Among them, parents of young children who aren't yet eligible for the coronavirus vaccines wonder what the delta variant means for their families.

The delta variant now accounts for more than 83 percent of Covid-19 cases, the Centers for Disease Control and Prevention said Tuesday. Just a month ago, the variant accounted for just over 30 percent of new cases.

And on Monday, the American Academy of Pediatrics, or AAP, recommended that all children over age 2 wear masks when they return to school this year, regardless of vaccination status. That contradicted the CDC's earlier guidance, which was that fully vaccinated students didn't need masks. Covid-19 vaccines have been authorized only for people ages 12 and up in the U.S.

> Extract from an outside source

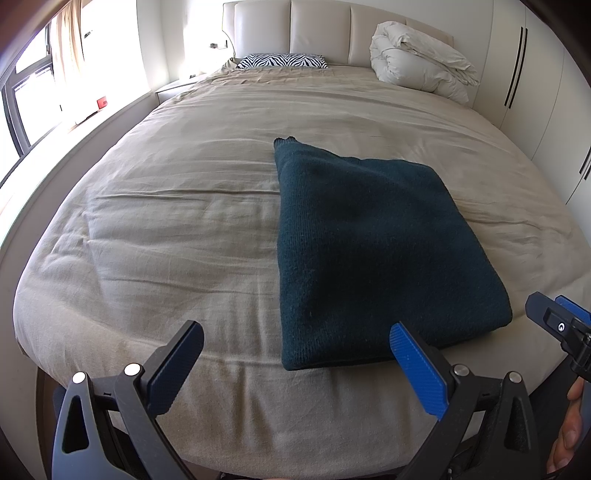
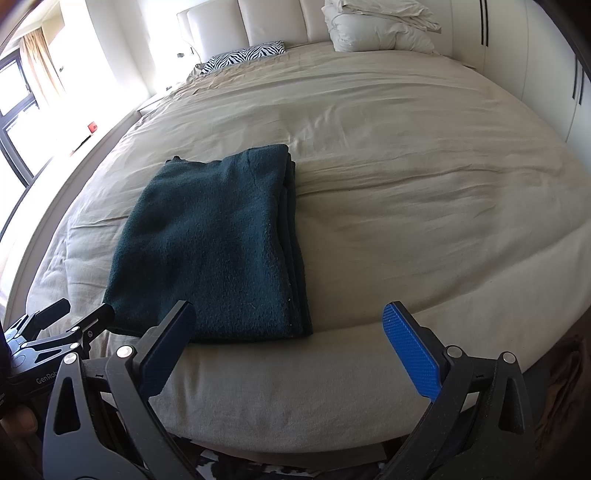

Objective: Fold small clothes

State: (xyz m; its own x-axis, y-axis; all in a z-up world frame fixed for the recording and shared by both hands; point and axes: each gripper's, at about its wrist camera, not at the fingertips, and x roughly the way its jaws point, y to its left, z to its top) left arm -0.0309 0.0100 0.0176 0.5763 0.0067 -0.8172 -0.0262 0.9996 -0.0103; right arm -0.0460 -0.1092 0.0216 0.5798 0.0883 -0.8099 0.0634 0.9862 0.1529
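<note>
A bedroom holds a wide bed (image 1: 184, 206) under a creased beige sheet, with a padded cream headboard (image 1: 317, 33) at the far end. A zebra-print pillow (image 1: 282, 61) lies against the headboard and a bundled white duvet (image 1: 417, 59) sits at the far right corner. A bright window with curtains (image 1: 68, 33) fills the left wall, and white wardrobe doors (image 1: 532, 85) run along the right.

The dark teal garment (image 1: 369, 251) lies folded into a thick rectangle on the near part of the bed, close to its near edge. The left wrist view shows its smooth top and a small knitted bit poking out at the far left corner. The right wrist view shows instead the stacked layer edges (image 2: 295, 240) along the garment's right side.

The left gripper (image 1: 295, 365) hovers just short of the garment's near edge, jaws spread wide and holding nothing. The right gripper (image 2: 291, 347) hangs near the garment's near right corner, likewise wide apart and empty. Each camera catches the other gripper at its frame edge, and the left view also shows part of the hand (image 1: 569, 432) holding the right one.
</note>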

As parents have been preparing for camp, vacations and the school year ahead, families are concerned about how safe their summer or fall plans may be for their kids.

Here's what top pediatricians said about what families should know about the delta variant and children.

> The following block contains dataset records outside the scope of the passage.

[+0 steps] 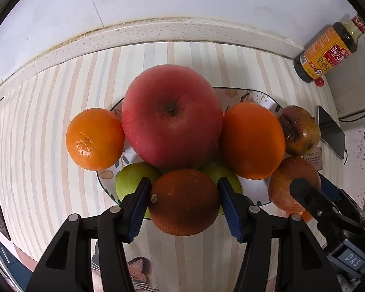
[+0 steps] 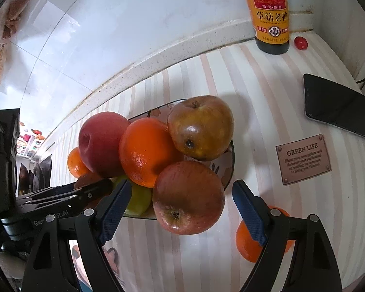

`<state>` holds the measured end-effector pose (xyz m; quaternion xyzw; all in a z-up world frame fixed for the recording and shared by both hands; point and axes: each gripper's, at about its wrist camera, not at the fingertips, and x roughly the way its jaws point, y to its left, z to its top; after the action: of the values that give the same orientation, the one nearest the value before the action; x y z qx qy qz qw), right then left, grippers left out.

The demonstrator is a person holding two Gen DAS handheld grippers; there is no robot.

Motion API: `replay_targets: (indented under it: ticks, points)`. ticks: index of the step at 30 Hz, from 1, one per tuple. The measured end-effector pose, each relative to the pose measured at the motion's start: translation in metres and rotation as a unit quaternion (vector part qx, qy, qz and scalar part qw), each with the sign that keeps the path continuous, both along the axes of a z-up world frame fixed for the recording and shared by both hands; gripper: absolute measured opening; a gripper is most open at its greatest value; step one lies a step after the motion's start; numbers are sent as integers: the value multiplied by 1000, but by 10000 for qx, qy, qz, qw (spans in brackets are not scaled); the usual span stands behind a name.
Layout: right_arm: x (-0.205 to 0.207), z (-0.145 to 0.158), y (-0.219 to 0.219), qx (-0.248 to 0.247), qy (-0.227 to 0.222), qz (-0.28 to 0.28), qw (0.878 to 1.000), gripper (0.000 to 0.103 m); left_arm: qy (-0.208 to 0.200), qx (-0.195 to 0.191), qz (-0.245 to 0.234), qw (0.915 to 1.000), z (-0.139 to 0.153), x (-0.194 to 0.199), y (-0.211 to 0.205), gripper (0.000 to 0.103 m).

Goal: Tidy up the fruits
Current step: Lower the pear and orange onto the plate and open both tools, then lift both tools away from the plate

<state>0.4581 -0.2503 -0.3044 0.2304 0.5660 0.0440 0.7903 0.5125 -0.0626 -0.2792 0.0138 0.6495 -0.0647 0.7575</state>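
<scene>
A patterned plate [image 1: 258,189] on the striped tablecloth is heaped with fruit: a big red apple [image 1: 171,115], oranges [image 1: 251,140], green fruits [image 1: 131,178] and brownish apples [image 1: 300,130]. My left gripper [image 1: 183,199] is shut on a dark orange [image 1: 183,203] at the plate's near edge. In the right wrist view my right gripper [image 2: 181,209] is open, its fingers on either side of a red-brown apple [image 2: 188,196] at the plate's near rim [image 2: 227,172], not touching it. A loose orange [image 2: 249,243] lies on the cloth under the right finger.
A soy sauce bottle [image 2: 271,12] stands by the back ledge with a small red tomato [image 2: 300,43] beside it. A black phone [image 2: 338,107] lies to the right, a "GREEN LIFE" print [image 2: 303,159] nearer. A raised stone ledge [image 1: 158,31] and tiled wall close the back.
</scene>
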Motion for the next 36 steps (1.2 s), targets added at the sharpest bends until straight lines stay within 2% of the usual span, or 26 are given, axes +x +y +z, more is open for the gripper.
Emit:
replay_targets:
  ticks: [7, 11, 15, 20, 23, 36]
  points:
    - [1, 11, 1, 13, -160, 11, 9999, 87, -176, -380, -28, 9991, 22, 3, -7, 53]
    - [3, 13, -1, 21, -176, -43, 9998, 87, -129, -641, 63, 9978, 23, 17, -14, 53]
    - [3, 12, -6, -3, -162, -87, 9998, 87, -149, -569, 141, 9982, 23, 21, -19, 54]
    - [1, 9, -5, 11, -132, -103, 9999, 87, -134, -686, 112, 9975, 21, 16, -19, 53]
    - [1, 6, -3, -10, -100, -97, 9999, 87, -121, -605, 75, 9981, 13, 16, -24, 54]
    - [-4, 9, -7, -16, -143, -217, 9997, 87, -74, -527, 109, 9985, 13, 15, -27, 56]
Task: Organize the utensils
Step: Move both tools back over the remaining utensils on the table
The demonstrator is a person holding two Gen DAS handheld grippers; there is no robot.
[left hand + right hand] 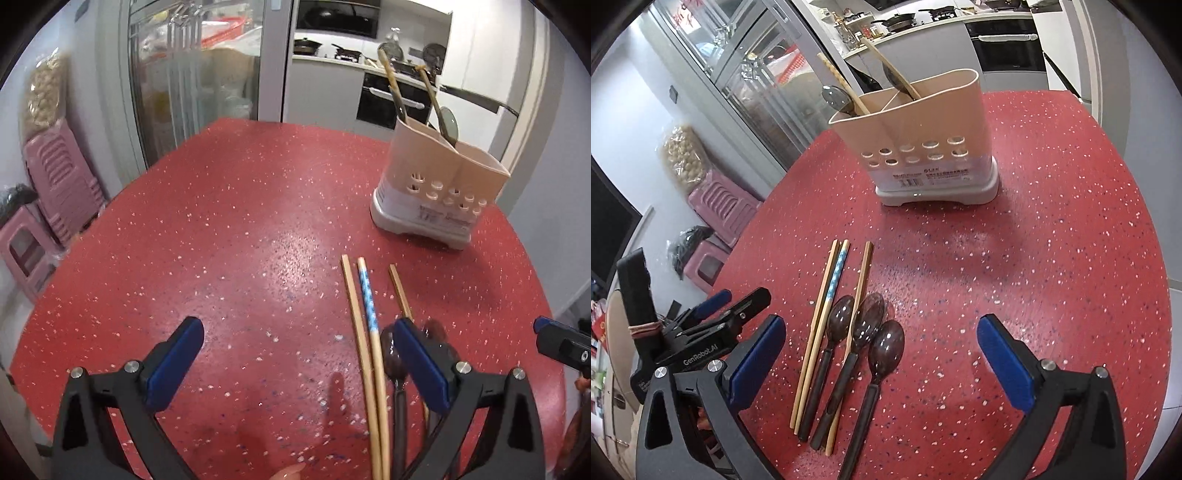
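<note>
Red speckled tabletop holds a beige utensil caddy at the far side, with chopsticks and three dark spoons lying nearer. Left gripper and right gripper both hover wide apart, empty.

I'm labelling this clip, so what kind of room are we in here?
Most likely a home kitchen and dining area: a stove with pans, a built-in oven, and a utensil holder standing on a red speckled table.

Home kitchen: stove with pans, built-in oven
</note>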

Emergency use authorization of vaccines for children may not come until midwinter, a Food and Drug Administration official said recently.

Dr. Jim Versalovic, the pathologist-in-chief and interim pediatrician-in-chief at Texas Children's Hospital, said: "This variant is spreading like wildfire. That means that we have to be extra careful among those who are unvaccinated and partially vaccinated. We're very concerned about children under 12 who have no access to the vaccine right now."

Versalovic said doctors had seen a "very dramatic shift" in the last two to three weeks to where delta is now "by far the most dominant" variant among children.

Dr. Jennifer Lighter, a pediatric infectious disease specialist at NYU Langone Health, said the delta variant, while it is "certainly more contagious," doesn't appear to be more dangerous to children than other variants. As of Thursday, more than 4 million children had been diagnosed with Covid-19, about 14.2 percent of all cases, according to the AAP. Versalovic also said, "We have no firm evidence that the disease severity in children and adolescents is any different with the delta variant."

Dr. Michael Green, a pediatric infectious disease specialist and medical director of infection prevention at UPMC Children's Hospital of Pittsburgh, said getting vaccinated is "the most important thing that parents can do to protect their children" from getting the coronavirus in general, including the delta variant. Parents should consider encouraging other members of their families to get vaccinated, as well, he said.

Versalovic said getting vaccinated was "the No. 1 tool in preventing and mitigating the spread and transmission of Covid, including the delta variant."

"This is a race between the vaccines and the variants," he said.

The AAP, which said it's important for children to return to in-person learning this year, recommended that school staff members also wear masks.

The CDC and the AAP recommend in-person learning even as they differ over mask guidance. Some states have prohibited districts from requiring masks in schools. Local governments and school districts have the authority to make their own decisions about mask-wearing, even for unvaccinated students.

Versalovic said that while wearing masks was a politically charged debate, "it's certainly important to consider the importance of masking in schools, in addition to sanitizing."

Parents with children ages 12 and older should also consider the amount of time between two doses of the vaccines, he said.

"Now is the time to consider vaccinating a child before the next school year," he said.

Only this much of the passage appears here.